_DATA EXCERPT_
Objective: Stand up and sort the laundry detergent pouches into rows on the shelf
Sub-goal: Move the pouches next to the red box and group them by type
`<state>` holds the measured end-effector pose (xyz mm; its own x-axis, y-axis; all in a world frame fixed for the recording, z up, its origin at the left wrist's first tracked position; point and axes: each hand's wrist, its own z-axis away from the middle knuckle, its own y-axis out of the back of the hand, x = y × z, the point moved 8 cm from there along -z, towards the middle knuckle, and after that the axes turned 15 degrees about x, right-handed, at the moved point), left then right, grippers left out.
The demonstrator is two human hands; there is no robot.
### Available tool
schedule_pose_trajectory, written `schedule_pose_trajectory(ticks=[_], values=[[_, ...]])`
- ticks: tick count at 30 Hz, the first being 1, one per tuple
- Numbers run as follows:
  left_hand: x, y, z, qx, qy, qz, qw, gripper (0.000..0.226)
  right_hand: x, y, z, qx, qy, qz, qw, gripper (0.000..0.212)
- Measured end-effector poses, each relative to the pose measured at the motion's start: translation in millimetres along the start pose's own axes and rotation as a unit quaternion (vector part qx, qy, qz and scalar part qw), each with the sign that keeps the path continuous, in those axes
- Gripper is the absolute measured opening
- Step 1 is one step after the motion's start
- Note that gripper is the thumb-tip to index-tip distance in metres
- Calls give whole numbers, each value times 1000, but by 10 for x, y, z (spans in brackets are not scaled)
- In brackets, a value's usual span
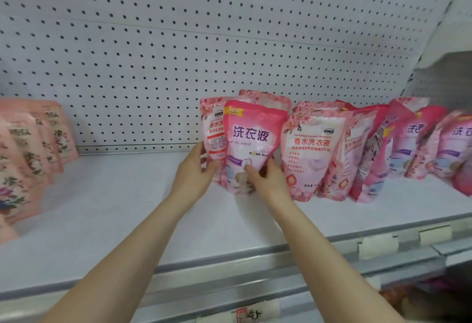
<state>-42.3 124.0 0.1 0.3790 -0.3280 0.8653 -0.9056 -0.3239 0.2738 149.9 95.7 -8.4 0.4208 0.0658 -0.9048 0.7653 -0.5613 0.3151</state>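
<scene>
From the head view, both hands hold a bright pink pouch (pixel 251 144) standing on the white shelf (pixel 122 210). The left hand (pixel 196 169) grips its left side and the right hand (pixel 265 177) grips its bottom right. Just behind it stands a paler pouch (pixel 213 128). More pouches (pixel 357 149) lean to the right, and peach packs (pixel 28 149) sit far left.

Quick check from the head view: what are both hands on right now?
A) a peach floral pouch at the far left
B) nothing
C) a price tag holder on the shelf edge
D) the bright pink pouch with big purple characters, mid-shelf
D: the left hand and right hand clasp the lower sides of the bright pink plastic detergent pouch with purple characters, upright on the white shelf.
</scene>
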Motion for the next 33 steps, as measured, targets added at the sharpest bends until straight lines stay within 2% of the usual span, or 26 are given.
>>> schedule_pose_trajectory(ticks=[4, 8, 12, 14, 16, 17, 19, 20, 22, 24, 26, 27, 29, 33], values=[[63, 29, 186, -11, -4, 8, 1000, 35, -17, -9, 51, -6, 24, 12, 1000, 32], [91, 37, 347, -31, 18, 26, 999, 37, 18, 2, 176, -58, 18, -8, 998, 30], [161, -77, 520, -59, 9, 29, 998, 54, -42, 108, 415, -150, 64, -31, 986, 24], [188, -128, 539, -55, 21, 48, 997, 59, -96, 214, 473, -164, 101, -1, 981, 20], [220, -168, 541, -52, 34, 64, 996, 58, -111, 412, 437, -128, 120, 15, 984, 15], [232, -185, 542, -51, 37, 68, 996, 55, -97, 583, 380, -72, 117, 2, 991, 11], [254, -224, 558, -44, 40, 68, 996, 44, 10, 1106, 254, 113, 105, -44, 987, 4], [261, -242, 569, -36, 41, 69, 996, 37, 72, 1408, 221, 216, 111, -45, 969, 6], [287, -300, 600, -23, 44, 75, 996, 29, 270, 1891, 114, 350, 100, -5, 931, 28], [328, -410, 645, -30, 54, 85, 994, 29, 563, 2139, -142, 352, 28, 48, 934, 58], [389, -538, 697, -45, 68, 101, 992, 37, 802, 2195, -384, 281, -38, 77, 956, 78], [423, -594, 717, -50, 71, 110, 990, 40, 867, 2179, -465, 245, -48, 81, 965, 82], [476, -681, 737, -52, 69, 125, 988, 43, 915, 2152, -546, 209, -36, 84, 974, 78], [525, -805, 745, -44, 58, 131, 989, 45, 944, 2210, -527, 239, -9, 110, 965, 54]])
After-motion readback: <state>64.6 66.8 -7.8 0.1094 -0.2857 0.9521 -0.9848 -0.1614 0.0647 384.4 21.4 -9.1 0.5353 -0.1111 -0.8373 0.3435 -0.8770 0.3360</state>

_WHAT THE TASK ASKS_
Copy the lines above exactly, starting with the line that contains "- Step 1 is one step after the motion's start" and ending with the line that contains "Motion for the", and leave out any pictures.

_SOLVED PROBLEM_
- Step 1 is one step after the motion's start
- Note that gripper is the thumb-tip to index-tip distance in metres
- Calls give whole numbers, each value times 1000, but by 10 for x, y, z (spans in brackets are not scaled)
- In brackets, a value's usual span
<state>-42.3 124.0 0.1 0.3790 -0.3280 0.8653 -0.9056 -0.3239 0.2738 149.9 95.7 -8.4 0.4208 0.0658 -0.9048 0.7653 -0.5613 0.3151</state>
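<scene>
From the head view, both hands hold a bright pink pouch (pixel 251 144) standing on the white shelf (pixel 122 210). The left hand (pixel 196 169) grips its left side and the right hand (pixel 265 177) grips its bottom right. Just behind it stands a paler pouch (pixel 213 128). More pouches (pixel 357 149) lean to the right, and peach packs (pixel 28 149) sit far left.

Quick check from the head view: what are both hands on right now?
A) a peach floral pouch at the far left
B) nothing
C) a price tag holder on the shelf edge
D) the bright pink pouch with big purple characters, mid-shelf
D: the left hand and right hand clasp the lower sides of the bright pink plastic detergent pouch with purple characters, upright on the white shelf.
</scene>
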Motion for the next 33 steps, as measured, targets added at the sharpest bends until straight lines stay within 2% of the usual span, or 26 are given.

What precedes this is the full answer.